Figure 1c–d show the main system equipped with n number of TMDs (MTMDs) with various dynamic characteristics. The BI system and each TMD is modeled with a single DOF. In this study, MTMDs and d-MTMDs are designed by considering unequal masses. The designed frequency of ith TMD is stated as
where ${\omega}_{T}$ is the average frequency of all the MTMDs (i.e., ${\omega}_{T}={\displaystyle \sum}_{j=1}^{n}{\omega}_{j}/n$). Based on the recommendation of De Domenico and Ricciardi [25], the average frequency is taken as 0.78 times the fundamental frequency of the BI building. Non-dimensional frequency spacing parameter $\beta $ of the MTMDs is defined as

$${\omega}_{i}={\omega}_{T}\left[1+\left(i-\frac{n+1}{2}\right)\frac{\beta}{n-1}\right]$$

$$\beta =\frac{{\omega}_{n}-{\omega}_{1}}{{\omega}_{T}}$$

For a set of TMD units with equal stiffness (i.e., ${k}_{1}={k}_{2}={k}_{3}=\cdots ={k}_{n}$) and equal damping ratio (i.e., ${\xi}_{1}={\xi}_{2}={\xi}_{3}=\cdots ={\xi}_{n}$), the stiffness (${k}_{j}$) is calculated as
where ${m}_{n}$ is the total mass of all the TMD(s), and the mass of the ith TMD (${m}_{i}$) is given by
and the damping coefficient of the TMDs is then given by

$${k}_{j}=\frac{{m}_{n}}{\left(1/{\omega}_{1}^{2}+1/{\omega}_{2}^{2}+\cdots +1/{\omega}_{n}^{2}\right)}$$

$${m}_{i}=\frac{{k}_{i}}{{\omega}_{i}^{2}}$$

$${c}_{i}=2{\xi}_{i}{m}_{i}{\omega}_{i}$$

In this study, n = 3 is assumed for the cases of MTMDs and d-MTMDs; for MTMDs cases, all the TMDs are placed at the top floor, whereas for d-MTMDs, the TMDs are placed at the top three floors.

## 5. Numerical Study

Numerical study is conducted on response mitigation of 5- and 10-story BI buildings equipped with TMDs at top and at different floor levels under earthquake ground motions. The shear-type buildings are modeled by considering only a lateral DOF at each floor level. The coupled governing differential equation of motion for the system is formulated and solved using Newmark’s integration method with linear acceleration assumption between consecutive time steps. For the sake of simplicity, the floor mass and stiffness are kept the same herein. The structural damping matrix is constructed by assuming 2% damping ratio in all the normal modes of vibration. The isolation period and the TMDs mass ratio are assumed to be 2.5 s and 5%, respectively. The total TMD mass is then divided into three TMDs for the cases of MTMDs and d-MTMDs. In addition, the isolation damping ratio, yield displacement, and normalized yield strength (yield strength per unit weight of the structure) are assumed to be 0.05, 5 cm, and 0.05, respectively [40]. The 5- and 10-story buildings have 0.5 s and 1 s fundamental period, respectively, when they are fixed at the base.

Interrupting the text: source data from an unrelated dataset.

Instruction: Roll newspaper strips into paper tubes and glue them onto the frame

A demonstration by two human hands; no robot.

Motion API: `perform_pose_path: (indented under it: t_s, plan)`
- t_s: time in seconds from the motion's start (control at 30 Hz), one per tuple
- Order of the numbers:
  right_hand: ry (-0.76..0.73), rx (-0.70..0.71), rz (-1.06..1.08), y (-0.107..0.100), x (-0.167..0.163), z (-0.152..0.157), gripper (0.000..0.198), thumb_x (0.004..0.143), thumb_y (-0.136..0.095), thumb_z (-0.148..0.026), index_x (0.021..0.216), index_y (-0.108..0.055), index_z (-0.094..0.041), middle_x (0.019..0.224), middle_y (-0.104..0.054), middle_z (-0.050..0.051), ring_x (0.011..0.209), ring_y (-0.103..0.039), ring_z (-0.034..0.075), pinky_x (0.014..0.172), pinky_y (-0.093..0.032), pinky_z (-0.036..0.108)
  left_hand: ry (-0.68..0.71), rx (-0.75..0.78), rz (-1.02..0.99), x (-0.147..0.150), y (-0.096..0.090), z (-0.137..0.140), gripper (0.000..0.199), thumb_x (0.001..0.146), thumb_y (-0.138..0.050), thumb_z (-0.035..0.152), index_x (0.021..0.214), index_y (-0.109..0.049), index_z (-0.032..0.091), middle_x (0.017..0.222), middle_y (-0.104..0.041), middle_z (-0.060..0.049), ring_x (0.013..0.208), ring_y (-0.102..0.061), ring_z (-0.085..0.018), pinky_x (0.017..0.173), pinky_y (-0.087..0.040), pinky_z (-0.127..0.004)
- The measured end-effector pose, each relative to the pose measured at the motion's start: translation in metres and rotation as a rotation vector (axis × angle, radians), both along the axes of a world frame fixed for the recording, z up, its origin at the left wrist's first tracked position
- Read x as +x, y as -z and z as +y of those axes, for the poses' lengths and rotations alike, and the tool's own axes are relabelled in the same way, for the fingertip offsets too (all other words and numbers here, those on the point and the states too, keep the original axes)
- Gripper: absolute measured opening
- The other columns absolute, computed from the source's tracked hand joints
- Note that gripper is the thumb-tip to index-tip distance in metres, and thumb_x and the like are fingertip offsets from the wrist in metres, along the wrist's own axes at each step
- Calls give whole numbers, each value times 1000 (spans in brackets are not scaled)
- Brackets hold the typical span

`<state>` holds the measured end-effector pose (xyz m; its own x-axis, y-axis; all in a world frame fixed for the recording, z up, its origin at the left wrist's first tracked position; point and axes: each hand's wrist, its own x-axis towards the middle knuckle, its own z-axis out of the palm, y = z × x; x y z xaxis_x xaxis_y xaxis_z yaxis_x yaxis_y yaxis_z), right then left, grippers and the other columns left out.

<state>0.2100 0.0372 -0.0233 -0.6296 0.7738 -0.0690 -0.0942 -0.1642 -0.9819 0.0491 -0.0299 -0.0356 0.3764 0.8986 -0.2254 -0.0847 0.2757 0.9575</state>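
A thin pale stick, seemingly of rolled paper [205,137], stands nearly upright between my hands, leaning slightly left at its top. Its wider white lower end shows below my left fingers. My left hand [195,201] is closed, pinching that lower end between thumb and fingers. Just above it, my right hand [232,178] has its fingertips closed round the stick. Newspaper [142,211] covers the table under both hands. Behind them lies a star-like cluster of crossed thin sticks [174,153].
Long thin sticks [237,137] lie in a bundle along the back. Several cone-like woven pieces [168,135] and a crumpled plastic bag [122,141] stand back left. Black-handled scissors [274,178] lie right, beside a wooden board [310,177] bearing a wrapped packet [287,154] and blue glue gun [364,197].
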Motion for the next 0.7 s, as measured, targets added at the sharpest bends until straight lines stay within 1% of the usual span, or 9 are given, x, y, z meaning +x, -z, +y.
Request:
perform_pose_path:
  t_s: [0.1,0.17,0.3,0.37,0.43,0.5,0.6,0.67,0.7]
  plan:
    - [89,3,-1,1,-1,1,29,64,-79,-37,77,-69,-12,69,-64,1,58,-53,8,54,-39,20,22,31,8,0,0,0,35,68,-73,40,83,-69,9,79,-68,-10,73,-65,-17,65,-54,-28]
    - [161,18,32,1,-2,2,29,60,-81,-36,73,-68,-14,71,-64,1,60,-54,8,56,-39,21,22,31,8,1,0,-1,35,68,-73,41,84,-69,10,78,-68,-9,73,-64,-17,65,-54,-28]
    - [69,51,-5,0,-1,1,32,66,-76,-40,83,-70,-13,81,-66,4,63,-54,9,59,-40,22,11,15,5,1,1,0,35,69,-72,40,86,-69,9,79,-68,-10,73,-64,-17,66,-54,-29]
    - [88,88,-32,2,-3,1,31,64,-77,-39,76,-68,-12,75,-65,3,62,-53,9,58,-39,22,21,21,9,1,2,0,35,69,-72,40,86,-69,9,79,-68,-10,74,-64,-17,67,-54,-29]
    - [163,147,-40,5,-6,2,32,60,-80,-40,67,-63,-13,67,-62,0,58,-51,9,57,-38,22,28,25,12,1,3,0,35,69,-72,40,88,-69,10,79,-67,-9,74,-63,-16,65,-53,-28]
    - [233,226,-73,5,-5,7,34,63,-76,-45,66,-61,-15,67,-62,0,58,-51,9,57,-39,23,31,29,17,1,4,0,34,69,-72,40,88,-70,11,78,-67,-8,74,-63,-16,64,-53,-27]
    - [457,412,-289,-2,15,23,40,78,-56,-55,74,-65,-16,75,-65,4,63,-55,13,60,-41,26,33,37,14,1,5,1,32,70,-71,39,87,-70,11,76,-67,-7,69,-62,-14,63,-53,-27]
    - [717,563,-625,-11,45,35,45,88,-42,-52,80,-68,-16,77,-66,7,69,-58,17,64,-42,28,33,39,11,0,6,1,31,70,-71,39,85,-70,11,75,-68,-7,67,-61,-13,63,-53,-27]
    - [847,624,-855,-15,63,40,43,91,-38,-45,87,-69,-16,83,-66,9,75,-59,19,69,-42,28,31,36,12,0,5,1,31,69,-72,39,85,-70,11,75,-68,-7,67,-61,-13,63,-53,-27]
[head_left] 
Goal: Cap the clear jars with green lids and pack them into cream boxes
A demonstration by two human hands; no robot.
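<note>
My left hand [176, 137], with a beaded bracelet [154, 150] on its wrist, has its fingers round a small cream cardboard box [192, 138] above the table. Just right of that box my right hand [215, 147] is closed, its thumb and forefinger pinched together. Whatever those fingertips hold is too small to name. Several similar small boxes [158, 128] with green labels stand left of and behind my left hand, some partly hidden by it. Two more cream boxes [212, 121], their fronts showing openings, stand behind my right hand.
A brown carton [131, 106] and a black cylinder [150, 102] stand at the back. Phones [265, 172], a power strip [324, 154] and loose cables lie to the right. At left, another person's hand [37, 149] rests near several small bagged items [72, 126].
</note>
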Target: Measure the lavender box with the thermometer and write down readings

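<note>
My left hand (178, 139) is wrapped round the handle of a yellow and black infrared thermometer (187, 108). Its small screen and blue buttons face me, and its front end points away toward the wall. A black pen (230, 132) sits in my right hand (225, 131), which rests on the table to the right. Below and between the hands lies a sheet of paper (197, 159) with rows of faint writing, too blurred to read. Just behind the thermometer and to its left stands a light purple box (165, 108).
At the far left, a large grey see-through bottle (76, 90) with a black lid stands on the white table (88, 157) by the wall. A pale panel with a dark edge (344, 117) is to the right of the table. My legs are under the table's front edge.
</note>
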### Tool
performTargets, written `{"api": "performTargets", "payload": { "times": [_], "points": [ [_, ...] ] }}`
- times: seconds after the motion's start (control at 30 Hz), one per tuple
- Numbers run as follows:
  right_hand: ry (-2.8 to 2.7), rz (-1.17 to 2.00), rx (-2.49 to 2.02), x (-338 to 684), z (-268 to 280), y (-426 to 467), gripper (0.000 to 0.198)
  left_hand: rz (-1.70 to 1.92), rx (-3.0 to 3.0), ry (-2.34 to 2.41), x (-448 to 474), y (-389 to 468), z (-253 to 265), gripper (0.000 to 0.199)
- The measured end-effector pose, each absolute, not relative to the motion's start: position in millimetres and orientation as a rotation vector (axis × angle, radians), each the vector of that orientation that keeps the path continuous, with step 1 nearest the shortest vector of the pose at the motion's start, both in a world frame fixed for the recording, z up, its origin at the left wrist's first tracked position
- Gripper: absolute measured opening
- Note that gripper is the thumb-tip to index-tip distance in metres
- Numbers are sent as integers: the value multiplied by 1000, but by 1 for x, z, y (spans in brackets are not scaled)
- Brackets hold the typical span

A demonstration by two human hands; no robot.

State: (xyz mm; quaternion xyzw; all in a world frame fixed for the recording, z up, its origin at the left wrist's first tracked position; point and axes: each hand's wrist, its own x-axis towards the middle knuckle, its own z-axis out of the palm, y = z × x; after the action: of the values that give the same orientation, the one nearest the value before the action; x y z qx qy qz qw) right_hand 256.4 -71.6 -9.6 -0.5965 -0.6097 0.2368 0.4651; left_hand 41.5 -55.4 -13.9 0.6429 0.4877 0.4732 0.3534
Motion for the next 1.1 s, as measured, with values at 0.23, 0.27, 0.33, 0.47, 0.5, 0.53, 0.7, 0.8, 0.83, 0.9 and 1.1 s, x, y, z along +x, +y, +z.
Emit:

Incremental dynamic analysis (IDA) of the above-mentioned buildings is conducted. A set of 40 earthquake ground motions are considered (see Table 1 and Table 2). Somerville et al. [41] provide more details of the set of 40 ground motions for a theoretical site in Los Angeles, USA. The set is divided into two categories: (1) design-basis earthquakes (DBE) and (2) maximum considered earthquakes (MCE). The DBE are listed as LA01 to LA20 and the MCE are listed as LA21 to LA40 in Table 1 and Table 2, respectively. In order to better understand the nature of the selected DBE and MCE earthquake ground motions, their displacement and acceleration response spectra considering 2% critical damping are shown in Figure 3. It can be seen that that selected list encompasses a wide range of amplitude and frequency content of ground shaking. Each ground motion in the set of 40 are scaled to PGA of 0.025 to 2 g with an increment of 0.025 g (80 times). As a result, a set of 3200 ground motions are obtained, which are used for IDA. Numerical simulation is carried out with MATLAB. The earthquake ground excitations are scaled based on the procedure given in Bhandari et al. [42].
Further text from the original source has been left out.